----- ENTRIES SHOWN -----

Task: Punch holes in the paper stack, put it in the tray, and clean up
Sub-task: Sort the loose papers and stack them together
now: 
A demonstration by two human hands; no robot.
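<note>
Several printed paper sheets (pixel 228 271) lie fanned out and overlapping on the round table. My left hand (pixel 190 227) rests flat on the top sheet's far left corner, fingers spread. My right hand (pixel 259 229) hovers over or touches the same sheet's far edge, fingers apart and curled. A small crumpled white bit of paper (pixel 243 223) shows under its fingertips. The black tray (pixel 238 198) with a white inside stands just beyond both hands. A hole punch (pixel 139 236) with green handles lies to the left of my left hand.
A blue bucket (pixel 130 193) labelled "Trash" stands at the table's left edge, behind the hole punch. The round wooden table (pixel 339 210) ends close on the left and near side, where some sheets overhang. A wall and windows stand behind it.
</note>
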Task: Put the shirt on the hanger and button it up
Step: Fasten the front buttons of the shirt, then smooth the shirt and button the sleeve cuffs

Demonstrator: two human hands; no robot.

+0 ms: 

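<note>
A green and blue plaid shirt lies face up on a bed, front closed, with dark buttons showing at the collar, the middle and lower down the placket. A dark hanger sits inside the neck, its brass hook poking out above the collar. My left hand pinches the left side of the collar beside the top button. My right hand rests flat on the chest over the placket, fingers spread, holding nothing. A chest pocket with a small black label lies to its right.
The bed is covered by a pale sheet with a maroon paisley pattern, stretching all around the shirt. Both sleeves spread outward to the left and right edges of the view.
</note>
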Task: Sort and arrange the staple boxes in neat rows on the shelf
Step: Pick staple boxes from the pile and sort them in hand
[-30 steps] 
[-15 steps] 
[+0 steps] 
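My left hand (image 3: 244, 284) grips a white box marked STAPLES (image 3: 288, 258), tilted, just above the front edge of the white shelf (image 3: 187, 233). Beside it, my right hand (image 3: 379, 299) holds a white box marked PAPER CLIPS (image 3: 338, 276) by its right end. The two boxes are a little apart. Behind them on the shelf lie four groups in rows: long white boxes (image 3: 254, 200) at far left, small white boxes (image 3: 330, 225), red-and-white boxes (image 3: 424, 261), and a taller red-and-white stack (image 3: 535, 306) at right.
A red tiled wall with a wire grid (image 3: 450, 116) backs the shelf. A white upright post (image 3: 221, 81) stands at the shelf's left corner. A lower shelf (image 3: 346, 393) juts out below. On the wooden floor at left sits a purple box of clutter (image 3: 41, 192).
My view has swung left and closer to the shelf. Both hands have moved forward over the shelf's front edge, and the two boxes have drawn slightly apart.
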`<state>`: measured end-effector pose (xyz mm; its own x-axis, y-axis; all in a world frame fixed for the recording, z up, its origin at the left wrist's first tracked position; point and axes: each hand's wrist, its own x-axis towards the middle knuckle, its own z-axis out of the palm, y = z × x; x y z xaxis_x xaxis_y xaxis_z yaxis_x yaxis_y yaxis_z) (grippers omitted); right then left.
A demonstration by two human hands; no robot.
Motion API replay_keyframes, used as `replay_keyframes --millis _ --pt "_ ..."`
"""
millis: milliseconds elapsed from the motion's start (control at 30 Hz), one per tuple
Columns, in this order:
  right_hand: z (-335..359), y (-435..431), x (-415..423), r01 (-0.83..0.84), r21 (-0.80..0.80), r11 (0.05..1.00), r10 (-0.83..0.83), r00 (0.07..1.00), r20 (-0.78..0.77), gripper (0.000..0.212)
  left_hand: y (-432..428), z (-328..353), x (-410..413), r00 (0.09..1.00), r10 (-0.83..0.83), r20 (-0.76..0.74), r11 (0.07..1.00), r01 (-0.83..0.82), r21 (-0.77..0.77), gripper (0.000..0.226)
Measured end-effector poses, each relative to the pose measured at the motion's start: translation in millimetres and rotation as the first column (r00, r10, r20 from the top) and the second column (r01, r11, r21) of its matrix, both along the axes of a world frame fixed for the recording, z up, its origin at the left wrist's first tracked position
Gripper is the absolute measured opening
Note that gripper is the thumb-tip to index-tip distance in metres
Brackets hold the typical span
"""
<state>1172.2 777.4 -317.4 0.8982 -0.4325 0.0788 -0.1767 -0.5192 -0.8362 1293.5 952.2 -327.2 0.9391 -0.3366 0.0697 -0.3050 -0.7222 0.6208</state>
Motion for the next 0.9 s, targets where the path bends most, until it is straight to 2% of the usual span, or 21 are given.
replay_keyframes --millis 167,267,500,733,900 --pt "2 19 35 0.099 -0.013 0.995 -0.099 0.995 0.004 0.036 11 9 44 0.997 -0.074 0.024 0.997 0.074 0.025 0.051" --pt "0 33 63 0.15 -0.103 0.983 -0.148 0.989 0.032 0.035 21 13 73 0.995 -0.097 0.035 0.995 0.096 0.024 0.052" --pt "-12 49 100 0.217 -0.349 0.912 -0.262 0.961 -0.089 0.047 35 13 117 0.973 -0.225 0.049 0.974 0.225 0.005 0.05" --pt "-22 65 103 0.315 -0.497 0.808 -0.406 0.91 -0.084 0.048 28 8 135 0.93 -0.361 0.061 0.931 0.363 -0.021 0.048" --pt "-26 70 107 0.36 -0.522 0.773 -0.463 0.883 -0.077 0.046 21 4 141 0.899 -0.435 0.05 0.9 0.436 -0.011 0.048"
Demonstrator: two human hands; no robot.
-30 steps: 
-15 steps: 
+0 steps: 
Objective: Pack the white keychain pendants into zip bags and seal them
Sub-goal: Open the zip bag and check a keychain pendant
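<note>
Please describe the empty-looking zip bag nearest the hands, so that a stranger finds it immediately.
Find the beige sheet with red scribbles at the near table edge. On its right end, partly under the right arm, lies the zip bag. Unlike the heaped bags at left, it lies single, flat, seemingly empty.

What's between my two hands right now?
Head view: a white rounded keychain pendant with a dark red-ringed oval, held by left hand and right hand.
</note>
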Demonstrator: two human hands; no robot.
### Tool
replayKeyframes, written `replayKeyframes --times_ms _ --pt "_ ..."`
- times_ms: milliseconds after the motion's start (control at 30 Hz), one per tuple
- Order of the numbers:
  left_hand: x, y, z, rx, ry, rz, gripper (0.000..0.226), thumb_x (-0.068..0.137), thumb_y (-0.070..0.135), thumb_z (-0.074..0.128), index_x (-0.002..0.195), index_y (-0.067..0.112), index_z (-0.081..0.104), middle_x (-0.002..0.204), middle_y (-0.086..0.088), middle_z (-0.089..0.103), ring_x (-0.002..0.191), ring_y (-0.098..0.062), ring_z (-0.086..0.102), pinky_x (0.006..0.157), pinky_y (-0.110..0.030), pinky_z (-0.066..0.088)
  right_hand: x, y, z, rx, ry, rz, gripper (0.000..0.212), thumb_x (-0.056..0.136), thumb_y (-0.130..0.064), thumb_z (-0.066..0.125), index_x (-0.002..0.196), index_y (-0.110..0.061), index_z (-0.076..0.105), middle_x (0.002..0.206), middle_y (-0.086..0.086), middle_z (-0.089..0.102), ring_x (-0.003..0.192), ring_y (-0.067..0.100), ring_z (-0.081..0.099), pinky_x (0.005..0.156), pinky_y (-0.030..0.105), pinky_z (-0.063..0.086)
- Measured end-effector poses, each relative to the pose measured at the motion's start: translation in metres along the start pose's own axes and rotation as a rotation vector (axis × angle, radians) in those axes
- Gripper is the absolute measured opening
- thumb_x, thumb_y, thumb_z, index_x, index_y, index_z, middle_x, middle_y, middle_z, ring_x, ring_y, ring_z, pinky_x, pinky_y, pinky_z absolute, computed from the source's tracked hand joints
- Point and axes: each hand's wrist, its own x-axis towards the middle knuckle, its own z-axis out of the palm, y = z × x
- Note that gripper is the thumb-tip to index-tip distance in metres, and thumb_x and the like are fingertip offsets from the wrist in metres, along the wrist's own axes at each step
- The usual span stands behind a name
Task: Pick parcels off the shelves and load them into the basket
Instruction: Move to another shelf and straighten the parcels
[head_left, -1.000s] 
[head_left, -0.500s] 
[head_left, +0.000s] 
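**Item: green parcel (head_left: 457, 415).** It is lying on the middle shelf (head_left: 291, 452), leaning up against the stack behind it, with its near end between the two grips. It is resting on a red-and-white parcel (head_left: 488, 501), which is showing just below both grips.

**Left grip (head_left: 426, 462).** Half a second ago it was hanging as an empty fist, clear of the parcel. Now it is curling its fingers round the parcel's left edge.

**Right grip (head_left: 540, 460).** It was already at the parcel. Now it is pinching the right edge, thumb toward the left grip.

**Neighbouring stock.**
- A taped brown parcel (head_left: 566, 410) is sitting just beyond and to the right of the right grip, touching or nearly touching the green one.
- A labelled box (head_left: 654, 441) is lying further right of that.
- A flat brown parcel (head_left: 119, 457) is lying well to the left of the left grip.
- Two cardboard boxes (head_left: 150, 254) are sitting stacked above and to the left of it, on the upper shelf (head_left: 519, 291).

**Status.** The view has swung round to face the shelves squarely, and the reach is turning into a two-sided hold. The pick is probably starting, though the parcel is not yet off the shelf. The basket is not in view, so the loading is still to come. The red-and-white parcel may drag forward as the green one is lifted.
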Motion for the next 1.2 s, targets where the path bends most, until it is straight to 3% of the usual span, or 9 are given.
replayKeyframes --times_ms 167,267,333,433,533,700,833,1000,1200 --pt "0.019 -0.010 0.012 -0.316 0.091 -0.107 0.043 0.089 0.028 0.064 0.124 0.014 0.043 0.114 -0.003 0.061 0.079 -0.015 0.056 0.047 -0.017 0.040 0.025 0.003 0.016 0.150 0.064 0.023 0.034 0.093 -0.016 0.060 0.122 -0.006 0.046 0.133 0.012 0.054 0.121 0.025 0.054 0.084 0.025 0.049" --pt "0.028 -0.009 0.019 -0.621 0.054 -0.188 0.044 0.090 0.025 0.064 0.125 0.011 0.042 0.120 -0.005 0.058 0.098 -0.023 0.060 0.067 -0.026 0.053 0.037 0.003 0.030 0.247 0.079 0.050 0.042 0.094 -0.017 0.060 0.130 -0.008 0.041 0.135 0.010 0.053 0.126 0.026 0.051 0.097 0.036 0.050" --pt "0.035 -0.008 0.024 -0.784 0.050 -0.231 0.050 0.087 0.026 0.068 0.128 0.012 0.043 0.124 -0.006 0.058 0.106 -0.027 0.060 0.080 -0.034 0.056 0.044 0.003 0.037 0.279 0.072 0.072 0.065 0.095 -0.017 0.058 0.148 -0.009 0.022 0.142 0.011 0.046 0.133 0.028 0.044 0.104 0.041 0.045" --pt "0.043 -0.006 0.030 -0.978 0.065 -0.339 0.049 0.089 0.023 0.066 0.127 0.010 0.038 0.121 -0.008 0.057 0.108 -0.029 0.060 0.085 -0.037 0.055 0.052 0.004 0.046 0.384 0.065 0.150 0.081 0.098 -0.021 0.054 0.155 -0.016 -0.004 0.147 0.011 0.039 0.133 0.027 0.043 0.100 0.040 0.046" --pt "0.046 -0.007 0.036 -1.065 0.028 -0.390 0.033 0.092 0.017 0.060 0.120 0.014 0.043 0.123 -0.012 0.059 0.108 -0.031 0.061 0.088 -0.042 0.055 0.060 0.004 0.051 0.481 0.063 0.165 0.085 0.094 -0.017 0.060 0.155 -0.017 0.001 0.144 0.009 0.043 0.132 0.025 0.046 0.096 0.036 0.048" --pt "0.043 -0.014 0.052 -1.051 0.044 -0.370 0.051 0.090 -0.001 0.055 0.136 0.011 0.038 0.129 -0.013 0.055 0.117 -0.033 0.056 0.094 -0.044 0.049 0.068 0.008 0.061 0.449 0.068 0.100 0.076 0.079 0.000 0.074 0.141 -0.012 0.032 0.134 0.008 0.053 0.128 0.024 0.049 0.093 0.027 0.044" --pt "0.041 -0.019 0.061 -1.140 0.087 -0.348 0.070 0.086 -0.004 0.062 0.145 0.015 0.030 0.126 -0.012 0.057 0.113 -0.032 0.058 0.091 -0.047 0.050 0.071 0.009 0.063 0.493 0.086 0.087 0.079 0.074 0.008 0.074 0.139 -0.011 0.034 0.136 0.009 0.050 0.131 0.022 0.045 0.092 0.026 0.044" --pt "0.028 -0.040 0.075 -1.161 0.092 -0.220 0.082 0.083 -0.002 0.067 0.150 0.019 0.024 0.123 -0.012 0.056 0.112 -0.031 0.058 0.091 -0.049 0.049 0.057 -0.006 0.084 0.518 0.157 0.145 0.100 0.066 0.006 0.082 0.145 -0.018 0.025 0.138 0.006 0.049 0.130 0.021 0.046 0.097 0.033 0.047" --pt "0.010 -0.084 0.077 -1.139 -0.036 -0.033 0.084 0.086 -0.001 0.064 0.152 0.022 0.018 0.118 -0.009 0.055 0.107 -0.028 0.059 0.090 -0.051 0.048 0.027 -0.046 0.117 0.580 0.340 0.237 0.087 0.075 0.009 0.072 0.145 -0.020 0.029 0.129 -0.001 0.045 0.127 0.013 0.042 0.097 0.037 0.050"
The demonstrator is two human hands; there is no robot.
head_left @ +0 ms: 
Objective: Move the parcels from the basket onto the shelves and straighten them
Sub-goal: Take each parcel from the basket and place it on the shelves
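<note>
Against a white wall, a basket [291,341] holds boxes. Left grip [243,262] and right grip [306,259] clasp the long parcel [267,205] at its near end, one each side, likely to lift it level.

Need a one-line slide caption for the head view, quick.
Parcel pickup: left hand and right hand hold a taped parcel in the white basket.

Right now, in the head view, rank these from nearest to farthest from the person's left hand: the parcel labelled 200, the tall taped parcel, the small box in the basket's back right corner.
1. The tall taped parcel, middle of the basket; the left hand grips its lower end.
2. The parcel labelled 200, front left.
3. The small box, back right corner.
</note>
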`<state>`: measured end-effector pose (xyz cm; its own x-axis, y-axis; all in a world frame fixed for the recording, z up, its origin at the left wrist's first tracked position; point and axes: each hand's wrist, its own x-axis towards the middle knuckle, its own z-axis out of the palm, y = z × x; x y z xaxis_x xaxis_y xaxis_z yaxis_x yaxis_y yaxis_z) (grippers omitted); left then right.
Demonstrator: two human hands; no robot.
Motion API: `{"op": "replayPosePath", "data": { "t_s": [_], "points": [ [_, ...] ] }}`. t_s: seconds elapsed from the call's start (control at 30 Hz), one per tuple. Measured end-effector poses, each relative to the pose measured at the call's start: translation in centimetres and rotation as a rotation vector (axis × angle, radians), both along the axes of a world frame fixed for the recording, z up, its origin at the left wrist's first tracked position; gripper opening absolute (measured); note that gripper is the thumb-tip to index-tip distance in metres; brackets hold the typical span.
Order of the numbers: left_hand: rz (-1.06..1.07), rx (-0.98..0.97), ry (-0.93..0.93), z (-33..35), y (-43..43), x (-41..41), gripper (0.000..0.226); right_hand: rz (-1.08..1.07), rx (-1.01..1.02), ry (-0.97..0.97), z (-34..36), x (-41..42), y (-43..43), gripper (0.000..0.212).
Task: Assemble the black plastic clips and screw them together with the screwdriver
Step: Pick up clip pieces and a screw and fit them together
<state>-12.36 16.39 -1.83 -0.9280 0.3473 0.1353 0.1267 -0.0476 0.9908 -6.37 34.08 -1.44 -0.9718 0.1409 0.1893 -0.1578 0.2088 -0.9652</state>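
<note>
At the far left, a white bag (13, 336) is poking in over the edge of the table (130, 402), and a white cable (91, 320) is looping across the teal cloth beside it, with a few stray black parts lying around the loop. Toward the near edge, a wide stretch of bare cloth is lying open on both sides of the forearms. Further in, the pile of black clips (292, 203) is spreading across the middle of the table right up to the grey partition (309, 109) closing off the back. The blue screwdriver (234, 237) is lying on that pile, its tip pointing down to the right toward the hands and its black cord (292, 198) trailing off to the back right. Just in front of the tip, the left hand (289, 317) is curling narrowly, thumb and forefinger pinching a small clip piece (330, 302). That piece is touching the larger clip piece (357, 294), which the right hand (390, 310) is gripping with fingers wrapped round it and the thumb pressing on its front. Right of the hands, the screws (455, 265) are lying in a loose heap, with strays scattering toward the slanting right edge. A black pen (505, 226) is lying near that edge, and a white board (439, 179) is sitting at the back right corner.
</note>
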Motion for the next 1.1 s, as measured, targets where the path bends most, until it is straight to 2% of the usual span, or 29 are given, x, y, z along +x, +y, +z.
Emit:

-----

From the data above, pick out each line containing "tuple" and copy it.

millis: milliseconds elapsed from the motion's start (control at 30 Hz), one per tuple
- times_ms: milliseconds after the motion's start (control at 30 Hz), one per tuple
Motion API: `{"op": "replayPosePath", "data": { "t_s": [_], "points": [ [_, ...] ] }}`. t_s: seconds elapsed from the call's start (control at 30 Hz), one per tuple. Measured end-effector poses, each relative to the pose measured at the call's start: translation in centimetres and rotation as a rotation vector (axis × angle, radians), both along the axes of a world frame fixed for the recording, z up, its origin at the left wrist's first tracked position; gripper opening absolute (measured); note that gripper is the thumb-tip to index-tip distance in metres; brackets hold the typical span.

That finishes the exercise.